In my early teens I decided to become a Chelsea fan for the flimsiest of reasons. The 1997 FA Cup Final was on the horizon, and the choice was Chelsea or Middlesbrough. What was my thinking?

  1. London better than Middlesbrough (I would have said then)
  2. Blue better than red (I maintain)
  3. Premier League better than Division 1, to which Boro had just been relegated (now even better, what with Division 1 being downgraded every few years)
  4. Zola better than Hignett (arguably)

But at this time music was the thing I knew most about, and it was as much on the basis of the FA Cup Final records the teams produced that Chelsea prevailed. Their song was celebratory and harmonically bold, it sounded like London, and it was by Suggs (what a man). Boro’s song was a cover version by Bob Mortimer of a Chris Rea song recorded (so far as I can tell) in a garden shed with a cheap Bontempi keyboard. Anyway, from the moment Di Matteo lashed in from 25 yards, I haven’t looked back. (Actually, I look back constantly, what with the obscene money Abramovich is throwing around. Only about £70m yesterday. It makes one long for the days of Eddie Newton and Andy Myers. Almost.)

So why not choose a national football team to support on the same basis? It would have been around this time that I borrowed from the library a CD of primarily European national anthems played by a military band. To my surprise, some of them turned out to be quite good, not the dreary dirges I was used to hearing before rugby matches. My favourite was Poland’s, the ‘Mazurek Dąbrowskiego’.

But Poland didn’t qualify for the 1998 World Cup (they had the misfortune of being drawn with England and Italy in qualifying), so I went for Norway. Not that their anthem is much more interesting than ours, but they had Tore Andre Flo and Ole Gunnar Solskjaer up front and I thought they might create a shock – rightly, as it happened. They beat Brazil in their final group match, but Italy knocked them out in the second round. Prior to the tournament I decided to compensate for their uninspiring anthem by writing an original verse of ‘Jerusalem’ referring explicitly to the Norwegian national team. It’s too embarrassing to replicate my version here, but suffice it to say that it was better than Blake’s.

I’ve been listening to national anthems again recently. Not masterpieces, most of them, but the extent to which they embody the character of the people they represent is interesting. Listen to the beautiful Israeli anthem and tell me it doesn’t sound like centuries of oppression (the text refers to this too). And don’t the French and German anthems sound exactly like the French and the Germans – or have our impressions of the people been coloured by the music? The US anthem sounds like the stereotype of the country – brash and ostentatious. Even Stravinsky’s arrangement has a touch of showbiz about it.
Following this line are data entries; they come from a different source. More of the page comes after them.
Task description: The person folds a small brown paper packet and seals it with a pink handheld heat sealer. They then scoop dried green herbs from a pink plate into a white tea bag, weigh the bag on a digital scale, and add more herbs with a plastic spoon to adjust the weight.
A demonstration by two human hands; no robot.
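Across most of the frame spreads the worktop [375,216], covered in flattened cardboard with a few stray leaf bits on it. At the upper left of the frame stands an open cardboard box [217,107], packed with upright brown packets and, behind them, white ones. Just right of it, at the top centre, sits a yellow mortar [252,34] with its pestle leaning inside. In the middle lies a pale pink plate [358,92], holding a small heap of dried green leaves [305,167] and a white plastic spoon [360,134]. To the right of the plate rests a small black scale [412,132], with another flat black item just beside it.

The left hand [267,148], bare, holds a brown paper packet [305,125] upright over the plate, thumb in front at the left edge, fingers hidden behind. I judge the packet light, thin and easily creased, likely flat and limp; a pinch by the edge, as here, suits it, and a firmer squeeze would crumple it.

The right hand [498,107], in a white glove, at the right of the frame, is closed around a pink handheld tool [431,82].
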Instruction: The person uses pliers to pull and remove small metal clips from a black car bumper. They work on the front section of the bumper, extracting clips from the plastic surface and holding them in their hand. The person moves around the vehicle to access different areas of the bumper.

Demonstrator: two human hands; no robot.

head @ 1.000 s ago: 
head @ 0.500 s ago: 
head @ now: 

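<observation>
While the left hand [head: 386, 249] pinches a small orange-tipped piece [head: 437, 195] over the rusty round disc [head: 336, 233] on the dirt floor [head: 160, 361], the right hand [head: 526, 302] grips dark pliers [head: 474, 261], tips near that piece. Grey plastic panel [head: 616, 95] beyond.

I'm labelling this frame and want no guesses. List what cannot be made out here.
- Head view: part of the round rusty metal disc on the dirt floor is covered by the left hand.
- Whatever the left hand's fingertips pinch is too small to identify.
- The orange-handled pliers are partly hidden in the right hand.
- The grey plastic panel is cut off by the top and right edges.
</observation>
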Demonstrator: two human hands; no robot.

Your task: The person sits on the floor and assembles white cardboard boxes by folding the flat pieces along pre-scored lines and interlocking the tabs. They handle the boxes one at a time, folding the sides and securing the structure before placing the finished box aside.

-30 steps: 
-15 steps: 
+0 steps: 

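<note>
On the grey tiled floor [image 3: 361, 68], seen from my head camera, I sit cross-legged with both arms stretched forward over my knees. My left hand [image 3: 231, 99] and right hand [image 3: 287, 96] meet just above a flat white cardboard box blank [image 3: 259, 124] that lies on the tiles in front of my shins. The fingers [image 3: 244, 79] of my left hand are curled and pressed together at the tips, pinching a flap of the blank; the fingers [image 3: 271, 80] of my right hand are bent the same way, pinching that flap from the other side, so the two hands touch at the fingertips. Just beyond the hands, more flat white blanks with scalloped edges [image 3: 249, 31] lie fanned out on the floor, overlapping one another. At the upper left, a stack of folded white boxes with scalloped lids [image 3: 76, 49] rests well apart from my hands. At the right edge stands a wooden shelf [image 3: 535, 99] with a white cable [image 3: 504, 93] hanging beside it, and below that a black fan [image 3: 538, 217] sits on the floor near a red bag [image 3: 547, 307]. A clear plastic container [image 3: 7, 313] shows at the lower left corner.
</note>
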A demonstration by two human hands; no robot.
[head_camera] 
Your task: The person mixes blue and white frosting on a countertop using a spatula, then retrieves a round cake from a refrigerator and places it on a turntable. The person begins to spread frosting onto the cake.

The thing is, I’ve come to realise that I like ‘God Save the Queen’. It’s not exciting, but it’s solid and built on firm foundations. The Winston Churchill of national anthems. ‘Jerusalem’ or ‘Rule, Britannia!’? Far too jingoistic.

And happily, perhaps the clincher, the most English thing of all, is that despite all of the moaning we haven’t actually done anything about replacing it. It’s what makes it the right choice. My country expects me to be apathetic, and I can’t be bothered to dissent.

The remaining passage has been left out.